§ **Task statement**
The stretch wanted below opens at the line containing "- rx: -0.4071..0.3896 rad" and closes at the line containing "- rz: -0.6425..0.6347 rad". Please return it exactly, with no other lines.

(Items listed in a dataset)
● ● ● ● ●

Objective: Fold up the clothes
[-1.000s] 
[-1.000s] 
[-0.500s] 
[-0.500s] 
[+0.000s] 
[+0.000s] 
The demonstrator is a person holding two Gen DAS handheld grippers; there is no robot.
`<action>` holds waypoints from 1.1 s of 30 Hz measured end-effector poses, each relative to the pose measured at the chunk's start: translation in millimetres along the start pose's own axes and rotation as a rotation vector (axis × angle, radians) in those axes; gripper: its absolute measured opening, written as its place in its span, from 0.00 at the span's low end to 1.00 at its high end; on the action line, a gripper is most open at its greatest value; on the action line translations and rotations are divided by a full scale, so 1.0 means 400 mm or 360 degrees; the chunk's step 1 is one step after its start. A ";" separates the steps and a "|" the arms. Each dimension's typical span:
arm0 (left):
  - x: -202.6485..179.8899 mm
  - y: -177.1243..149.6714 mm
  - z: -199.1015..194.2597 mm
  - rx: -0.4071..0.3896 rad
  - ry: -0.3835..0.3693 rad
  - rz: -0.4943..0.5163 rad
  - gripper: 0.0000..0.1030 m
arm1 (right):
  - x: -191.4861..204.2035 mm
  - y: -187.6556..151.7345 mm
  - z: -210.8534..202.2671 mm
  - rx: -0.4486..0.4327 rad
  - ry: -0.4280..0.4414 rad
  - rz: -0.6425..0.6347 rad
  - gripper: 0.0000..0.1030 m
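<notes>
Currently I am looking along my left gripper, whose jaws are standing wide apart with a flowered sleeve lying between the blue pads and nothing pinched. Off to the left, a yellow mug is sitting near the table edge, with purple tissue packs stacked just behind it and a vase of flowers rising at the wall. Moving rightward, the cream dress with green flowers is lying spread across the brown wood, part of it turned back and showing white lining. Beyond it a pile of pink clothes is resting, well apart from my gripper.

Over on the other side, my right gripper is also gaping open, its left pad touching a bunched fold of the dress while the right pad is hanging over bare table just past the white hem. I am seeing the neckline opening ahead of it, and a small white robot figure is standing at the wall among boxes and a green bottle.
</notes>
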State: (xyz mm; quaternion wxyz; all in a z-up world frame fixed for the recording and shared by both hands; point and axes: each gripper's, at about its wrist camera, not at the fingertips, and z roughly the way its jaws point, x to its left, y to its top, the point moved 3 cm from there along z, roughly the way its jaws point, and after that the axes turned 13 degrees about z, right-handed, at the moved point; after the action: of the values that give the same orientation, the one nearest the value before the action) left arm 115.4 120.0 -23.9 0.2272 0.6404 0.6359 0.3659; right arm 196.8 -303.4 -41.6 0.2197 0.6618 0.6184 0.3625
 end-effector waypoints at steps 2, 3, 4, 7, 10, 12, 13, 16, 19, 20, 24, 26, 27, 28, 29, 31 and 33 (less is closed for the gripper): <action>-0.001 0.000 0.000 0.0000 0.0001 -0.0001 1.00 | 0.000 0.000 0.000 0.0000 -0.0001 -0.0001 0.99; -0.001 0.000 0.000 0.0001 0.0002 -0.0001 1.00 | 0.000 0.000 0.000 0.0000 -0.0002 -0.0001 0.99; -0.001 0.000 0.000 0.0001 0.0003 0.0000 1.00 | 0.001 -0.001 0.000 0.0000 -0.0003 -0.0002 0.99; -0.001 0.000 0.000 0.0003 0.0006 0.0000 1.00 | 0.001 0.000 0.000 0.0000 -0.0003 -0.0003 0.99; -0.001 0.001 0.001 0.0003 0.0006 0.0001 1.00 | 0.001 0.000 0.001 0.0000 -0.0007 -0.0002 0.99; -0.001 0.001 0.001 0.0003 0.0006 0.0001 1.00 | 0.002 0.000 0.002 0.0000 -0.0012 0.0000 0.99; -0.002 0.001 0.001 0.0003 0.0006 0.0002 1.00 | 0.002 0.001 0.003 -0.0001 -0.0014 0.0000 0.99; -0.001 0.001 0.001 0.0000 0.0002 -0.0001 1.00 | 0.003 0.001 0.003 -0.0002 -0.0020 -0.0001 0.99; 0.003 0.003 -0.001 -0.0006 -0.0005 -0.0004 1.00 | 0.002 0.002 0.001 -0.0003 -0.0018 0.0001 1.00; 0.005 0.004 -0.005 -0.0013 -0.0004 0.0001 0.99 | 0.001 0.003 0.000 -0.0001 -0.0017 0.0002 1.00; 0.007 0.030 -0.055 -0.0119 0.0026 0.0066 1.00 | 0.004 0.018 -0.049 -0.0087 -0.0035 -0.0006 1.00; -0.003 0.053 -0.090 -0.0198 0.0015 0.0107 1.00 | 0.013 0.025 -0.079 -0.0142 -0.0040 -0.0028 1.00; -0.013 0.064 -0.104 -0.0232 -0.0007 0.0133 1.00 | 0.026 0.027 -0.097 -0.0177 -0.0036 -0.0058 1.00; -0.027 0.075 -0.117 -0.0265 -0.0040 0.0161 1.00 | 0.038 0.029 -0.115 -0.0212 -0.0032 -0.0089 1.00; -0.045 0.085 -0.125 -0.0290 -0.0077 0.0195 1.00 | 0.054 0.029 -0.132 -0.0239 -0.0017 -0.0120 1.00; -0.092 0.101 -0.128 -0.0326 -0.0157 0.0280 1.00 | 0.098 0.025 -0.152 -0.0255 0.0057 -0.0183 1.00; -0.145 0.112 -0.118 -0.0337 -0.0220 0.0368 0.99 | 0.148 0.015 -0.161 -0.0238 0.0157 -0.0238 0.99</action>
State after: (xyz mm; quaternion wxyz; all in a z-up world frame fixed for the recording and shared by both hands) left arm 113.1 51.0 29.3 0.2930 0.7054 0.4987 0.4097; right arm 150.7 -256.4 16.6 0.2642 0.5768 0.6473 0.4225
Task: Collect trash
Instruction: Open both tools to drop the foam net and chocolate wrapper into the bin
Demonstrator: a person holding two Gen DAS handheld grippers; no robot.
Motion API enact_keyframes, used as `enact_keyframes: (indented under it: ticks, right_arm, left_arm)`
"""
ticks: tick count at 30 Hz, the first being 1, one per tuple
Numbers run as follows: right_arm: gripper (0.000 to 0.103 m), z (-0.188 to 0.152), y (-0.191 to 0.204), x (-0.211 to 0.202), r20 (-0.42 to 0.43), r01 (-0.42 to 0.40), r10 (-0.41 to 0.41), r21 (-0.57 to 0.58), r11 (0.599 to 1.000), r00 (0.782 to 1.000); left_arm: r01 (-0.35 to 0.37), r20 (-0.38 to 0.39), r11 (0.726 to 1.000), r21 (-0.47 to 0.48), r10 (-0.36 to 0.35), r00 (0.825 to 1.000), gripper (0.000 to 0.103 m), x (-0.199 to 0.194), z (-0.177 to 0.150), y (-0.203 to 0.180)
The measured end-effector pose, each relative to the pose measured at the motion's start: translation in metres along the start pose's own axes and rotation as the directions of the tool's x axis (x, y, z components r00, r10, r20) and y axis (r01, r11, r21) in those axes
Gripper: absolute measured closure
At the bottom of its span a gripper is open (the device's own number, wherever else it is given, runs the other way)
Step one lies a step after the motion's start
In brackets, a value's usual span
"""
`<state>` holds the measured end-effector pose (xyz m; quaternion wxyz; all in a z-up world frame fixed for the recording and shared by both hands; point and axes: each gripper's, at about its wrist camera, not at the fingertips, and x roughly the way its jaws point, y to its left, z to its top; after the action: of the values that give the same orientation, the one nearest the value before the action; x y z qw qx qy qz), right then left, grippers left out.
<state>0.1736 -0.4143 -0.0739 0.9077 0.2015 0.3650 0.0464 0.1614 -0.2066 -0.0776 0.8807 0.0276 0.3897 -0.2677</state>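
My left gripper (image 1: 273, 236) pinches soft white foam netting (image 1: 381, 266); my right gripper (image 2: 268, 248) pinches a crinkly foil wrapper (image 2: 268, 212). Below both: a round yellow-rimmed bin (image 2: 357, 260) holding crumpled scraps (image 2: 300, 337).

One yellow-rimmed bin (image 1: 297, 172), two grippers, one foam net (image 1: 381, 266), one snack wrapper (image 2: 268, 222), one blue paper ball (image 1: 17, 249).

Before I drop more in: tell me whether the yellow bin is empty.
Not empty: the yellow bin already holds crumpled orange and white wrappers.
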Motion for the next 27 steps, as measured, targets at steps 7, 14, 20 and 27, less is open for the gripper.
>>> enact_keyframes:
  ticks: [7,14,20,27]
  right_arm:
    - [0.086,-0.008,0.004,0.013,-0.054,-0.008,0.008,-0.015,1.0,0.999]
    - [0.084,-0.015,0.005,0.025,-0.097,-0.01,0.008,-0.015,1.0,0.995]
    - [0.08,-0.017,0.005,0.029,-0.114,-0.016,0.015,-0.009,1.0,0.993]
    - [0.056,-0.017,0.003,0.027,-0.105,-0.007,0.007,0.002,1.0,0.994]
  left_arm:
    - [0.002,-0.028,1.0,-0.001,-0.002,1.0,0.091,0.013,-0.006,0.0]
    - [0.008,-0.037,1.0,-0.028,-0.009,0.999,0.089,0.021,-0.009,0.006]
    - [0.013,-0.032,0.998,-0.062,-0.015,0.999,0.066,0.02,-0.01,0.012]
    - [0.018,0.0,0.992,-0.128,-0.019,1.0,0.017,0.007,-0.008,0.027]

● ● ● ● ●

§ **Solution to the problem**
  - rx: -0.4071..0.3896 rad
  - ry: -0.3835..0.3693 rad
  - rz: -0.4943..0.5163 rad
  - gripper: 0.0000..0.1030 m
arm1 (right):
  - x: -191.4861..204.2035 mm
  - y: -187.6556..151.7345 mm
  - z: -210.8534..202.2671 mm
  - rx: -0.4486..0.4327 rad
  - ry: -0.4280..0.4414 rad
  - rz: -0.6425..0.6347 rad

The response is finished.